= Exercise description =
Retrieve each line that contains the word "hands" from the entries below.

= Supplied entries =
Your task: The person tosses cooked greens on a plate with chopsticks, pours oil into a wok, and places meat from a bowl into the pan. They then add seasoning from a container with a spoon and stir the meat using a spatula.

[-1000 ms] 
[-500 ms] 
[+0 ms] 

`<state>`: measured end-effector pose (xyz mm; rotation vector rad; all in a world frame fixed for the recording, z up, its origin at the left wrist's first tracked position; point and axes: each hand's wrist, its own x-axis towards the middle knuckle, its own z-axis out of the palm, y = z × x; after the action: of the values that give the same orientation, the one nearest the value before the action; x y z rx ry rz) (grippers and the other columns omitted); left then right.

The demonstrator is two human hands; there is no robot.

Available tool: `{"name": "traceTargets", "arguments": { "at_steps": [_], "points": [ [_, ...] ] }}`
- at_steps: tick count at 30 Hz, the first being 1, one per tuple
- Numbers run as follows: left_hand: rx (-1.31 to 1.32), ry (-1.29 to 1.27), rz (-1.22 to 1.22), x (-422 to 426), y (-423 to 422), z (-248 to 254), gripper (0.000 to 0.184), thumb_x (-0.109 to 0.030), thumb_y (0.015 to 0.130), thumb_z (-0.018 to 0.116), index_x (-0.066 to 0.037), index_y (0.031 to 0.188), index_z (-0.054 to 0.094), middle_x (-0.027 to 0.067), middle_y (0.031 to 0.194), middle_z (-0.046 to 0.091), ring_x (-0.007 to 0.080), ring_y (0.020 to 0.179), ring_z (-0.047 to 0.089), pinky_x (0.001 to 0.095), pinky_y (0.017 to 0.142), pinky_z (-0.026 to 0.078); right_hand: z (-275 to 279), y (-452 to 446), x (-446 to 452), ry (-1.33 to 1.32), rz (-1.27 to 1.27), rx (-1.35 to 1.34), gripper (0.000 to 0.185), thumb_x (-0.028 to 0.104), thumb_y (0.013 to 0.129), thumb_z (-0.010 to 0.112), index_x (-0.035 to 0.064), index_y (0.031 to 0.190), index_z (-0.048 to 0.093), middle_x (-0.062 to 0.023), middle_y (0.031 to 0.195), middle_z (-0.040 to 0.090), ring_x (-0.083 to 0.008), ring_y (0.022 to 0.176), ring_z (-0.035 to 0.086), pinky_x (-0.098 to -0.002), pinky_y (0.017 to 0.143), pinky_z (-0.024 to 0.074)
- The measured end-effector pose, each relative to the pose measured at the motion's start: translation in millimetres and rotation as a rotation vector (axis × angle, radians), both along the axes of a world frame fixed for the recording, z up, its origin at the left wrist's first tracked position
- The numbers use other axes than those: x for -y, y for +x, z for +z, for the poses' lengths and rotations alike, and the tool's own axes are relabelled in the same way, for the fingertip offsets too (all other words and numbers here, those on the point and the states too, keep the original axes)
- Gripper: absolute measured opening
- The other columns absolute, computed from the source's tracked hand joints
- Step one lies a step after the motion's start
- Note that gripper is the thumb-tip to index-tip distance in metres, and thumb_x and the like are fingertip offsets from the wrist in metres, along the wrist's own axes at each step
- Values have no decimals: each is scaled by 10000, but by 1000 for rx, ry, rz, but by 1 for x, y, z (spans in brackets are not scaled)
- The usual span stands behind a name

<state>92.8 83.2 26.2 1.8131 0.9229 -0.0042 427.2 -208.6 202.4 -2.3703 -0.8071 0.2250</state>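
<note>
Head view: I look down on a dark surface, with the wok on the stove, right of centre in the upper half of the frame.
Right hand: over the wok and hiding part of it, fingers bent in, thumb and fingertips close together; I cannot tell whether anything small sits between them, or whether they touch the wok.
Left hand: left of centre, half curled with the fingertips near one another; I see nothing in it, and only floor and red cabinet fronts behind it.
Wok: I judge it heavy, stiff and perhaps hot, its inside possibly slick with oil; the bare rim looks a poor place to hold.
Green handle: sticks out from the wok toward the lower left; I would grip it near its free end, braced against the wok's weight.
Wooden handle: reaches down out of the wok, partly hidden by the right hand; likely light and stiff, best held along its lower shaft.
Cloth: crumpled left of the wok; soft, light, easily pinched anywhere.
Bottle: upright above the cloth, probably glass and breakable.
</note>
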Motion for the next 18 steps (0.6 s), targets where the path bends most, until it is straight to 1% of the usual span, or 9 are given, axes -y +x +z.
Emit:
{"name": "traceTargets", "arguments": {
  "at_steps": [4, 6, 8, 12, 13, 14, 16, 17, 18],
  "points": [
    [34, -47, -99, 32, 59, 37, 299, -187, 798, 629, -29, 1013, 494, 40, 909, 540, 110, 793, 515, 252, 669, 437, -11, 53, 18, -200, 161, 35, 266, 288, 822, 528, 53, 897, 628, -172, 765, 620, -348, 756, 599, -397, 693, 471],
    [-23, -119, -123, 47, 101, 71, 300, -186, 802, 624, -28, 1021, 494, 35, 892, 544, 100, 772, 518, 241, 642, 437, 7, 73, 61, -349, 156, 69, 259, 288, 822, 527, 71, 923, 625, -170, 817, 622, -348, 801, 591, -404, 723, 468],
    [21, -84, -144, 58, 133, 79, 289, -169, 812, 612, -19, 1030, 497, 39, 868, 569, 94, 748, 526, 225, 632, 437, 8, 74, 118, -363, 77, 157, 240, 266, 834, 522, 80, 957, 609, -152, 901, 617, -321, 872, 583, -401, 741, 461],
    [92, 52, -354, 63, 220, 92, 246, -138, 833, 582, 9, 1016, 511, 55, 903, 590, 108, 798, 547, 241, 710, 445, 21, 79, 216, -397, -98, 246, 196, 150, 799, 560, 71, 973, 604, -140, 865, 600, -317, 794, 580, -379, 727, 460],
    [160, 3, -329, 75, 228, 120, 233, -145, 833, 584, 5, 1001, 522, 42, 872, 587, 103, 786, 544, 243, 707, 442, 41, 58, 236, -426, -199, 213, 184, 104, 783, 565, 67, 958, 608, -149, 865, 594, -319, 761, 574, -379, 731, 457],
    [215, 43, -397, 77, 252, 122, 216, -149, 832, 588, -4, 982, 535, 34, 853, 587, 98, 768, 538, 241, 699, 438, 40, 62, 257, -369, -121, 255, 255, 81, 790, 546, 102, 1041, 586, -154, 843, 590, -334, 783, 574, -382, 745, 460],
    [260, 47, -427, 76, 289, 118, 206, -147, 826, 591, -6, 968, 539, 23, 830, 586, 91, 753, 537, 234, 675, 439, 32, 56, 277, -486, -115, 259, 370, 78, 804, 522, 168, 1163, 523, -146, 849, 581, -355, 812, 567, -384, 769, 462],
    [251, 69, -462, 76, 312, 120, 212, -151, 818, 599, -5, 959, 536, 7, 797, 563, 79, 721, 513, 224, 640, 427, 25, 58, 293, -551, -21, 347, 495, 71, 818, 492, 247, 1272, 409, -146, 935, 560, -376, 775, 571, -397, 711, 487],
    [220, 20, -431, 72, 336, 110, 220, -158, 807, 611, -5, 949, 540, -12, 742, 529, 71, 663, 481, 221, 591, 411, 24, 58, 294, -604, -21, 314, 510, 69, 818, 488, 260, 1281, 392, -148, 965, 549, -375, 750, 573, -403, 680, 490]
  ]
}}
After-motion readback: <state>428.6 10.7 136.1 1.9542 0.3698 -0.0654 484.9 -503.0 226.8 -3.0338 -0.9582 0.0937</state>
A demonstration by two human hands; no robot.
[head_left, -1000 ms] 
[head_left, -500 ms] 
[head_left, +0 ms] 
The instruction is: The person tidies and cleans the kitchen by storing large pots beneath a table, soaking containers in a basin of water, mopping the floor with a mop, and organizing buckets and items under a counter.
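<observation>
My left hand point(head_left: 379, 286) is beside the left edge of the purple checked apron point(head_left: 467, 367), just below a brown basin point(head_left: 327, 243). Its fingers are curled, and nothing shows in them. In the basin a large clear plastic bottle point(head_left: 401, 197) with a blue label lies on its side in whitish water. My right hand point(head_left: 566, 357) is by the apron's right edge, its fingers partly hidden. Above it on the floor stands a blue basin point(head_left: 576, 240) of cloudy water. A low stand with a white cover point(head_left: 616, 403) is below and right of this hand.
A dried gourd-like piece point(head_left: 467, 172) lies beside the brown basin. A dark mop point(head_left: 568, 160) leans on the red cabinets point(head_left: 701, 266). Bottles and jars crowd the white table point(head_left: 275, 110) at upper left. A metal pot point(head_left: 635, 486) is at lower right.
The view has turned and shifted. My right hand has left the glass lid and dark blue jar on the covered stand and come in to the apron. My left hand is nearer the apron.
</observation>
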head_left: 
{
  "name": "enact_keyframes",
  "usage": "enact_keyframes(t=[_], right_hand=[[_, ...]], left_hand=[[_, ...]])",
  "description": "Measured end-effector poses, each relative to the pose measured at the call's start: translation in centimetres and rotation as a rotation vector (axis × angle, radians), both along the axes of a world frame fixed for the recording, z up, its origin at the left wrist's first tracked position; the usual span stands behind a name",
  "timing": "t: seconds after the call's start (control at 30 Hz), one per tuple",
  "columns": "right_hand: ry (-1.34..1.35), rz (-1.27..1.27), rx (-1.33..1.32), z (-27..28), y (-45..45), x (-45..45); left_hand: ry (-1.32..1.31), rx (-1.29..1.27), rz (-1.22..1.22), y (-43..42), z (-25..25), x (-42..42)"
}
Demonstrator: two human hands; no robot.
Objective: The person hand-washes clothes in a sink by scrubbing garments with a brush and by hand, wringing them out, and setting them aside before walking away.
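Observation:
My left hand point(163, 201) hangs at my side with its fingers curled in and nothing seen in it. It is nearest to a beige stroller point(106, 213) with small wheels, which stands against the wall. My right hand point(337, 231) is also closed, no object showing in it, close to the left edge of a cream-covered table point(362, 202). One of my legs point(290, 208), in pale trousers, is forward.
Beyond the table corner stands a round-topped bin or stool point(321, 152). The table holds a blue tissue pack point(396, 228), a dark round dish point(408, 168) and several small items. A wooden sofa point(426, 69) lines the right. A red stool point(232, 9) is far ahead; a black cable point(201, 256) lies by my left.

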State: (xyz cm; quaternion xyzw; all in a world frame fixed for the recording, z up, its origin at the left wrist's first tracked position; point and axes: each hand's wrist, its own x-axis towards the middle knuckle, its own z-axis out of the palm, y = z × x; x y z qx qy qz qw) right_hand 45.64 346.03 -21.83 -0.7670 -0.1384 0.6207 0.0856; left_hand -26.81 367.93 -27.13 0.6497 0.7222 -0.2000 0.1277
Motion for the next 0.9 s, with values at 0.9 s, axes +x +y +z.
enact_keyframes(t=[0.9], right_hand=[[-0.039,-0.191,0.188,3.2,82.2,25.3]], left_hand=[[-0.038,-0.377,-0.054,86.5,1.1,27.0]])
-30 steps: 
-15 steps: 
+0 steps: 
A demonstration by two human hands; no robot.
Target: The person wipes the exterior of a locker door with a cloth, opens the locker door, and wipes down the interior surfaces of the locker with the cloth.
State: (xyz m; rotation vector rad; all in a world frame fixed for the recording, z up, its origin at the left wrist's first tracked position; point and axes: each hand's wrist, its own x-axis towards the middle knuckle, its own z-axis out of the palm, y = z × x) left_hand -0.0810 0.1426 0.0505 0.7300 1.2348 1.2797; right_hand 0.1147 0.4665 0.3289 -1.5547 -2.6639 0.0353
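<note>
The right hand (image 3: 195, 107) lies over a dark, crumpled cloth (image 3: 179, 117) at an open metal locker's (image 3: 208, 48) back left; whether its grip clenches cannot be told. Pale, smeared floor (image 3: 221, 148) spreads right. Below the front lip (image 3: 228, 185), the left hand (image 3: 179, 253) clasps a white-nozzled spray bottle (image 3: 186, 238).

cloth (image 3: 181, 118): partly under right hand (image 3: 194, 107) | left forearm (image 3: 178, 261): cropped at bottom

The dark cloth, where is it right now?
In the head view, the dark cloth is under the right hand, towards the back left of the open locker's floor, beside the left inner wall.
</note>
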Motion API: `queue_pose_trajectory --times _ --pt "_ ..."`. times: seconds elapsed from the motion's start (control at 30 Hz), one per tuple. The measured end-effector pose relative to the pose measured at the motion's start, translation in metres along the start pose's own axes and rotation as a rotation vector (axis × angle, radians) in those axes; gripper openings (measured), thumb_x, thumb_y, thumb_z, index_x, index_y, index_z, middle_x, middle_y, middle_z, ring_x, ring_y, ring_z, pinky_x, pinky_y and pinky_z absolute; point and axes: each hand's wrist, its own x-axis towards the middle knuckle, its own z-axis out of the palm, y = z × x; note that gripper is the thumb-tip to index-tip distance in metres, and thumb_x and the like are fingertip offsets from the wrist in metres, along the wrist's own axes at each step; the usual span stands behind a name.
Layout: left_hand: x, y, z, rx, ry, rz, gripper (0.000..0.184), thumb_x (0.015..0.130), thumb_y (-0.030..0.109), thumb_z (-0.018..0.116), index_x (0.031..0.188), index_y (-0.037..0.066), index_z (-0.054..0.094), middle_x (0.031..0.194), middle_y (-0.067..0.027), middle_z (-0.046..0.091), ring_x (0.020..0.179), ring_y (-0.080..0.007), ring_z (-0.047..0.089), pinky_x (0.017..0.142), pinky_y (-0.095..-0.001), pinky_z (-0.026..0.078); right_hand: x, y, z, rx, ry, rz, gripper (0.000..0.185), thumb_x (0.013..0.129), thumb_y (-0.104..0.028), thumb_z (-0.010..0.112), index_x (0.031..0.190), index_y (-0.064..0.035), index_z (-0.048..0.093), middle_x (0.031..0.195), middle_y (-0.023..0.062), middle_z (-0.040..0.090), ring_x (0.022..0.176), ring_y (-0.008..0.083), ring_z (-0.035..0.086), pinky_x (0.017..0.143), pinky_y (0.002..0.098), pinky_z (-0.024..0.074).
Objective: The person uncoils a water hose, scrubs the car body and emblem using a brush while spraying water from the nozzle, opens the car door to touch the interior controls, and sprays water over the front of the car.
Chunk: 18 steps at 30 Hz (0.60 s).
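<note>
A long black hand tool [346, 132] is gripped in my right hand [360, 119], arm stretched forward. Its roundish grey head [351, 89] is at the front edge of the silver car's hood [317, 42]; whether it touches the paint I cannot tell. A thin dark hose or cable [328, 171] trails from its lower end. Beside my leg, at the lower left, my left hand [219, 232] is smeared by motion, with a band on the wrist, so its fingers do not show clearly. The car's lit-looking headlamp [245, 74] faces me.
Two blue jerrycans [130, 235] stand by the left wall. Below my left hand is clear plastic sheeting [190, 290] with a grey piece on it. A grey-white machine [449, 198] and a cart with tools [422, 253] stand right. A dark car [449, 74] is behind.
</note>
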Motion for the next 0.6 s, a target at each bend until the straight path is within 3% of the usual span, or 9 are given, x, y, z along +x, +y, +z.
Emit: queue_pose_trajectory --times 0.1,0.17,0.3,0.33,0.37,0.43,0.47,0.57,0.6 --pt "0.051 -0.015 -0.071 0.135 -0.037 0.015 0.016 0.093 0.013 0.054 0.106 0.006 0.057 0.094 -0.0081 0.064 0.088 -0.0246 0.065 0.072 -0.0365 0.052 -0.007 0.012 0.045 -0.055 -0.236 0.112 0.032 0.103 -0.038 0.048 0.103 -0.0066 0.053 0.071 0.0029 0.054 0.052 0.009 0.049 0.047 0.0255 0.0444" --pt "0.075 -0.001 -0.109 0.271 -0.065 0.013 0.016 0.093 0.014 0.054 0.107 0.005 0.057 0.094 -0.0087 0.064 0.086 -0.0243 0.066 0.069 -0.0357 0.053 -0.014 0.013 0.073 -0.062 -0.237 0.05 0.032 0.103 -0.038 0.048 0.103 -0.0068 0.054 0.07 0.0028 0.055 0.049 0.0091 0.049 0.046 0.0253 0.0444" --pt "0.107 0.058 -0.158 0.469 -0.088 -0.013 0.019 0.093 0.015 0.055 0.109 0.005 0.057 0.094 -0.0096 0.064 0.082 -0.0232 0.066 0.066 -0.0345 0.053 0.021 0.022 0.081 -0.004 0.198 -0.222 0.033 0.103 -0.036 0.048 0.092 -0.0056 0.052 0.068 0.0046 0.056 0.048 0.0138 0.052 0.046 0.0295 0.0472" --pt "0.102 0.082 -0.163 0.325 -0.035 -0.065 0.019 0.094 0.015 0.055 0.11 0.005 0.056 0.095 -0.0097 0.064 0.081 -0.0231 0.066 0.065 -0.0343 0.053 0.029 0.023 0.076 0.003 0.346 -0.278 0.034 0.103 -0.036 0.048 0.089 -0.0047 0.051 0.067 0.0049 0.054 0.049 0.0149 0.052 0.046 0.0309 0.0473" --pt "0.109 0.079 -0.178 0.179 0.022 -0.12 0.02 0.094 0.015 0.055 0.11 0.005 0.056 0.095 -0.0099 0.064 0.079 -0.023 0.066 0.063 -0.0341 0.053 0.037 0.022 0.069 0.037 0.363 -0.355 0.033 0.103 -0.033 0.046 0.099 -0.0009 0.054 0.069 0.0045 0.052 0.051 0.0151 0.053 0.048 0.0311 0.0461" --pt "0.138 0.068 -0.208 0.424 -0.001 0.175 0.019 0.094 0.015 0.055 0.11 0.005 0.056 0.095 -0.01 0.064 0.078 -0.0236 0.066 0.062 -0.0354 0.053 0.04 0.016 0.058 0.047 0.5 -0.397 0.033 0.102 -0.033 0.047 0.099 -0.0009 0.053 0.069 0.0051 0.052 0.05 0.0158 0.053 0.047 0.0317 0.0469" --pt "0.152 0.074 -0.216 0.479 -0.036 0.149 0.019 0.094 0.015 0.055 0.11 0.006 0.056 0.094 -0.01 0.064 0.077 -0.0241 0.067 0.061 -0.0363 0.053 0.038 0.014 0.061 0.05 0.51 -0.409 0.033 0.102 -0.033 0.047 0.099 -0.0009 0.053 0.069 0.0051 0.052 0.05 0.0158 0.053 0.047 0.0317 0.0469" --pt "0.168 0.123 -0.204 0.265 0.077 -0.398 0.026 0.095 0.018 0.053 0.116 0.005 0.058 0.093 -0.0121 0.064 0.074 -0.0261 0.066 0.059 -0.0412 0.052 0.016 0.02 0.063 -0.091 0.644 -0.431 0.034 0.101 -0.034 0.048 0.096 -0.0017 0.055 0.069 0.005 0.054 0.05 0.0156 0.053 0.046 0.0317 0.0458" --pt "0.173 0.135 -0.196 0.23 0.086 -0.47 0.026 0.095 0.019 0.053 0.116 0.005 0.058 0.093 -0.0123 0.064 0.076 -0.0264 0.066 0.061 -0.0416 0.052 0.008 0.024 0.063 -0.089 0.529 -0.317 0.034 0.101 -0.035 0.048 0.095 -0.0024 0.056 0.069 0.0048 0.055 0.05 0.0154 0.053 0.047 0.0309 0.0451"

= Answer box =
The demonstrator is two human hands; there is no robot.
A demonstration by two human hands; no robot.
Demonstrator: two human hands; no robot.
A demonstration by two human hands; no robot.

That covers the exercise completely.